Comparing ECC speeds (i.e. the speed quoted in MHz), finding 9 chips (or a multiple of 9 chips) that perform well doesn't have a large target market so generally you will see 2400MHz or 2666MHz and CL17-19 versus non-ECC DIMMs at 2400/2666CL16-17. I haven't looked recently but was unable to find ECC RAM running at more than 2666MHz and they overclock poorly...
I understand that x86 may be here for a long time. Most of the world does not use a desktop. It is ARM all the way for most people.
x86 will probably go the way of the VAX instruction set. I bet there are still machines running FORTRAN on VMS in some corner of NASA.
> There's probably some emulators running FORTRAN on VMS somewhere in NASA as well, to give the maintainers a sandbox.
It annoys me when people use their imagination to fill in the blanks, lol thinking that Fortran is so old you need a VMS emulator.
Well the truth is that Fortran 2018 is the latest version, it integrates with .Net and C, compiles to portable code and although not the most popular language is still used extensively in scientific circles.
Presumably your point was NASA would have an emulator for old versions of hardware like the Voyager probes. Maybe they do, can't think why. Those probes are way too far away to patch. As for NASA and development hardware, well they usually just chuck the stuff in the tip when the project ends.
https://ourcodingclub.github.io/tutorials/fortran-intro/
> Most of the world does not use a desktop
Citation needed, but going with the assumption I suspect most of the world is indeed using laptops, the vast majority of which are based on x86-64 mostly using intel chips.
Oh you were thinking of tablets? Yeah some people may do banking on those when they are in bed or caught short in the shop, so they need ECC too.
> I bet there are still machines running FORTRAN on VMS in some corner of NASA.
Why would they need that? Fortran 2018 is the latest version and integrates with .Net
Years ago - Intel was pushing ECC, but only on RAMBUS as they owned patents on it.
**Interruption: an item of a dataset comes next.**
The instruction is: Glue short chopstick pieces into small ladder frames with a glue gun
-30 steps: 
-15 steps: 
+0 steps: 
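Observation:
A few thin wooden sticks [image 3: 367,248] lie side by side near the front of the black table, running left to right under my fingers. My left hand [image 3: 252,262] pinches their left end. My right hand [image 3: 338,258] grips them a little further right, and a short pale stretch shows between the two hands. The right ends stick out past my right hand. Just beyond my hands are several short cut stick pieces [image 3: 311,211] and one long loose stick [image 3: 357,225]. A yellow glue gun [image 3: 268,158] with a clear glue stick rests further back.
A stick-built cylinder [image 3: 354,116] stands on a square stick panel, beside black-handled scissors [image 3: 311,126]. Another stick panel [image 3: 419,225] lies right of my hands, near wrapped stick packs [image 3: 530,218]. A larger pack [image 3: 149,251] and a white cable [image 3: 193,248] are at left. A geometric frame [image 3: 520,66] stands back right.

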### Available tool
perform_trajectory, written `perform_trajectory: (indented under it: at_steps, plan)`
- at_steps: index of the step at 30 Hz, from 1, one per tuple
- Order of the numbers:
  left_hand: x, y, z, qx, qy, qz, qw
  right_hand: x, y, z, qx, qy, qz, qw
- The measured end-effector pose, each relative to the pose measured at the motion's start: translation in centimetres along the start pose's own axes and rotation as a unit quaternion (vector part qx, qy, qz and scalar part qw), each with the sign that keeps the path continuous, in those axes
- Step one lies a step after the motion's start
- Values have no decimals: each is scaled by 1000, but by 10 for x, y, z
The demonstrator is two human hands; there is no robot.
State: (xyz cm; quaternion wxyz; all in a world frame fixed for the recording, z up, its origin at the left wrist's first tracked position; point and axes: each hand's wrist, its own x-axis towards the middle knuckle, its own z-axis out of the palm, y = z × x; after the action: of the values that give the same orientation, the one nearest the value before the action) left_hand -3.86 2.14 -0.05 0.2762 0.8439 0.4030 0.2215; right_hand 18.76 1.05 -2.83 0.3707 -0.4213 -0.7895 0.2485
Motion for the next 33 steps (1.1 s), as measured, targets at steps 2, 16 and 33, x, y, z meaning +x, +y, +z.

Once their wanabe monopoly failed (licensing would have been so money generating) they dropped the ball and walked off the field like a cry baby. Don't cry when the world doesn't want to pay fees to you for ever for what should be opensource. Keep the ball rolling, and let the game get better.
My FreeNAS server uses an ASRock E3C224D2I server motherboard and a Core i3-4150 CPU. Although the motherboard is a server version, complete with IPMI and a "just trust us" BMC to make a headless life easier, the CPU is most definitely described by Intel as a desktop part.
The combination supports ECC just fine.
"The combination supports ECC just fine."
It's the memory controller that limits the use of ECC on Intel motherboards and anything from the last 12 years should support ECC if the chipset supports it, although I'm sure Intel will have a handful of exceptions...
You have a C224 chipset and yes, it supports ECC for all supported CPU's.
Yes yours does do it as the Core i3-4150 supports ECC, most Intel core cpu sku's don't have an ECC capable memory controller, the top of the line Core i7-4790K doesn't. The only reason why that combination works is because Intel's bios's allow it (on a very specific chipset) and the cpus memory controller can handle ECC. Strictly speaking ECC should work on any motherboard combination as long as your CPU's memory controller can handle it.
With a Ryzen system ECC works on the workstation boards like an AsrockRack X470D4U or a gaming type board like a Gigabyte X570 Aorus Pro because it isn't artificially prevented in the bios and all Ryzen cpus have an ECC capable memory controller.
It has been quite some time since I was actively following such stuff, but at least since "64 bit" memory busses/cards came around, the number of bits needed for SECDED and simple byte parity have been the same.
Performance of ECC was/can-be an issue in that correction on read might be needed, and sub-64-bit writes needed to be Read-Modify-Write. Not such an issue when most writes are coalesced in the cache. Anyway, I'm not seeing the "need more bits of DRAM" argument.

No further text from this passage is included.